Create a protection group

A protection group is how you can group virtual machines together such that snapshots are taken in a consistent way. Dynamic grouping is possible thanks to the vCenter Server tags, VM name pattern or VM folder. In my example here I'm using a tag called dr-enabled

From Protection Group select Create Protection Group. You will need to:

  • name the protection group
  • select the protected site and whether or not you want to leverage High Frequency Snapshot (HFS)
  • select the criteria for VMs dynamic grouping within the protection group. This can be tags, VM name pattern or VM folder.
  • select the schedule for snapshots replication, which can be as low as every 30 minutes and can be kept for as hours, days, weeks or years.

image-20230928142433-1

 

Add a recovery SDDC

I'm going to assume the organisation decided to save money by not deploying a DR SDDC ahead of time (also known as Pilot Light). Back into the VCDR GUI, from Recovery SDDCs select Add Recovery SDDC. From here you will need to:

  • name the Recovery SDDC
  • select the host type (i3, i3en or i4i)
  • select the number of hosts
  • select the private management subnet, which will be used for vCenter Server, NSX Manager and ESXi hosts
  • select the private proxy subnet, which will be used for VMware Cloud DR proxy VMs and must be a /26
  • review the AWS region, account ID and VPC setting
  • confirm the SDDC deployment kick-off

In my case I'm going to deploy an SDDC on-demand (Just-in-Time) as following:

  • Name: CI Recovery SDDC
  • Hosts: 2, Type: i3
  • Management subnet: 10.192.112.0/20
  • Compute subnet: 192.168.1.0/24 for segment sddc-cgw-network-1
  • Cloud Proxy subnet: 10.68.97.0/26

After a couple of hours the SDDC should be up and running.

image-20230928142540-2

Create a recovery plan

A recovery plan will contain all the details of the virtual machines you are protecting, as well as the resource mappings between the source(or protected) SDDC and the target(or recovery) SDDC. Let's deep dive into what a recovery plan does contain.

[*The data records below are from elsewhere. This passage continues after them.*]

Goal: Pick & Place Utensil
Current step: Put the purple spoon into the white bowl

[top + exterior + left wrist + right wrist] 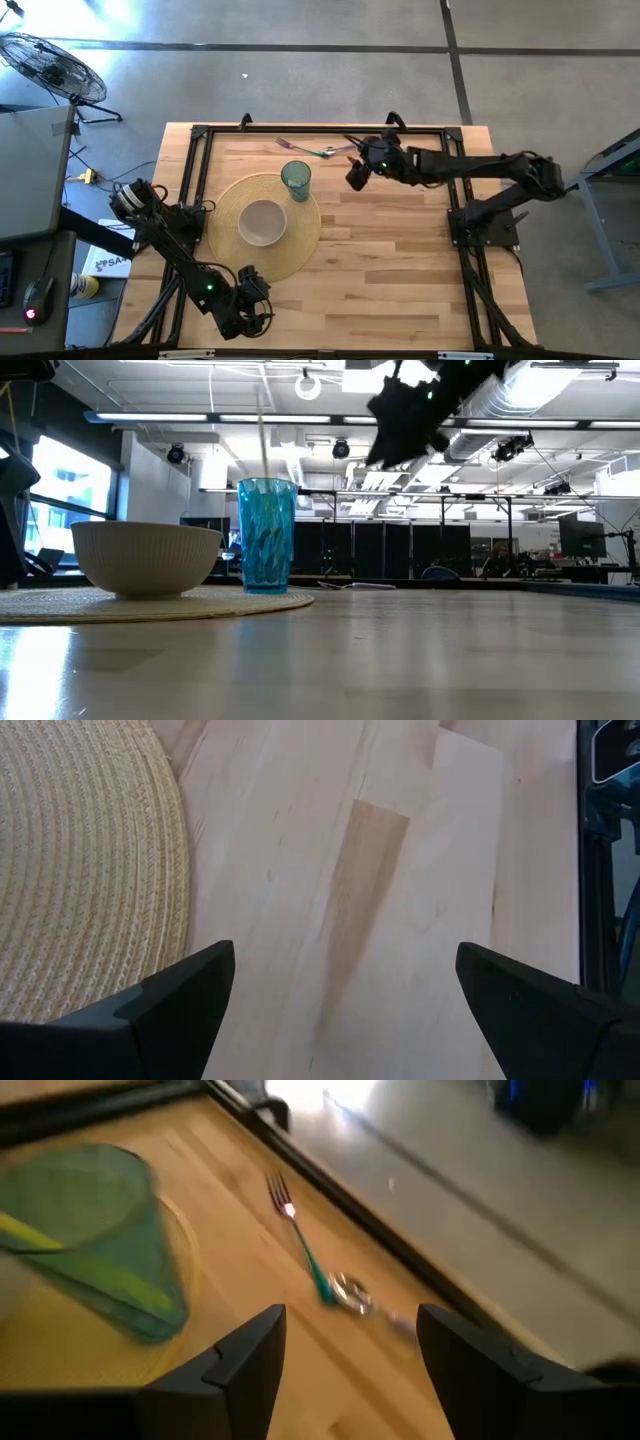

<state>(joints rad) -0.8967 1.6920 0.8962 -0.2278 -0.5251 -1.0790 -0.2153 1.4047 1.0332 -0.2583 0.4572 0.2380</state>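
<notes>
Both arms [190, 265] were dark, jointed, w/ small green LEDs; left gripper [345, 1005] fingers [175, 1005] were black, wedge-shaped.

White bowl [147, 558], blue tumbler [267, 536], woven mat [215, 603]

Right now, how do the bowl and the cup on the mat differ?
The bowl is white, low and wide; the cup is blue-green, see-through, tall and narrow. The bowl sits at the middle of the woven mat, the cup on its edge, nearer the fork. Both stand upright on the mat.
</notes>
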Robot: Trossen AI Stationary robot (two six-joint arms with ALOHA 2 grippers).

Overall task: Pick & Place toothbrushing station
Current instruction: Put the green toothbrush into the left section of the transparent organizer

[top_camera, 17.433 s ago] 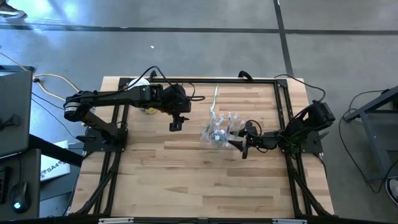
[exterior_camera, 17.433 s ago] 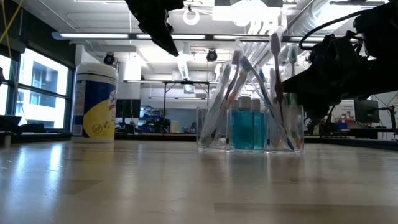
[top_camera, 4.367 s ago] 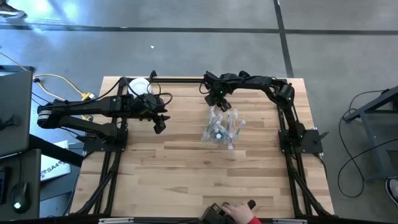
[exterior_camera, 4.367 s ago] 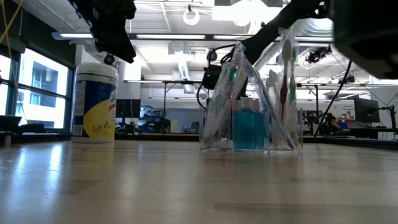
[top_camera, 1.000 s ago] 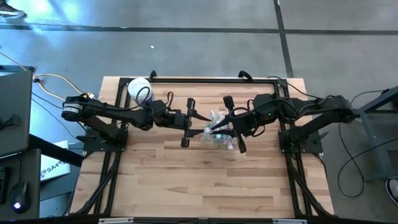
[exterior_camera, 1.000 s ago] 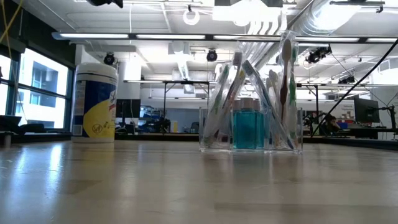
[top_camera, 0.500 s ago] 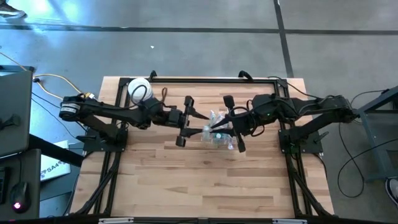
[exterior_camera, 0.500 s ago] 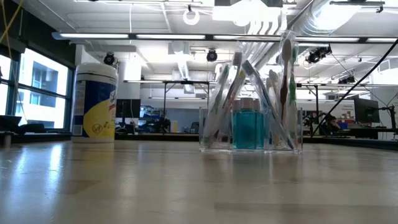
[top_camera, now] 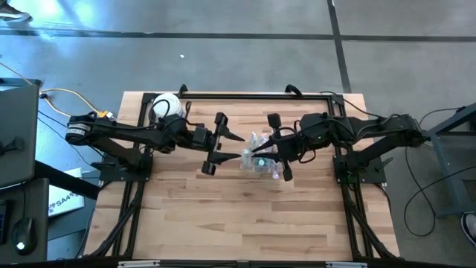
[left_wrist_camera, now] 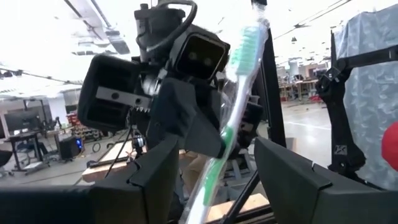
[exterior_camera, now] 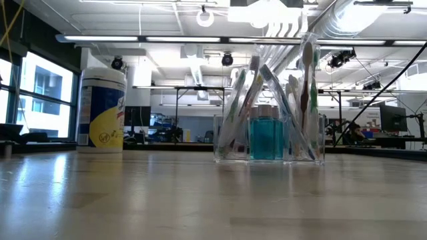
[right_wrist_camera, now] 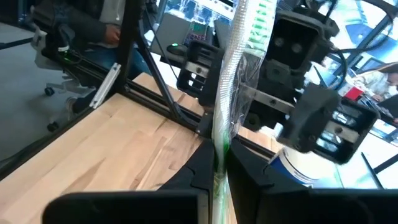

  1. Sites: you specify which one you're protecting and which SDDC you want to failover into
  2. Groups: the protection groups which will be orchestrated during a recovery
  3. vCenter Servers: mapping the protected and the recovery vCenter Server
  4. vCenter Server folders: mapping the vCenter Server VMs and Template folder structure for both the protected and the recovery site.
  5. Compute resources: mapping the protected and recovery vSphere clusters
  6. Virtual networks: mapping the protected network port group into the recovery port groups.
  7. IP addresses: here you specificy if and how you want to re-ip your workloads
  8. Scripts: you have the option to initiate scripts (VMware Tools required) post-failover
  9. Ransomware recovery(optional): if the service is enabled on the region, you have the option to enable ransomware recovery, which will initiate forensic analysis on the guest OS leveraging Carbon Black sensors
  10. Alert: for additional email notifications

A recovery plan compliance is checked every 30 minutes, to make sure all configurations are validated and still applicable.

image-20230928143207-1

DR Failover Test and DR Failover

Testing a DR Failover is essential to make sure the plan is solid and will work when it comes to perform an actual disaster recovery failover. For this reason, you can perform a failover test, where you will be given the option to:

  • select which snapshot (consistent across all protected VMs) to get from the Cloud FS
  • stop or continue upon any error
  • run the VMs live on the Cloud FS or perform a full storage migration from the Cloud FS to recovery vSAN SDDC

Once the DR plan has been tested and validated once, it should become a standard exercise to test it regularly.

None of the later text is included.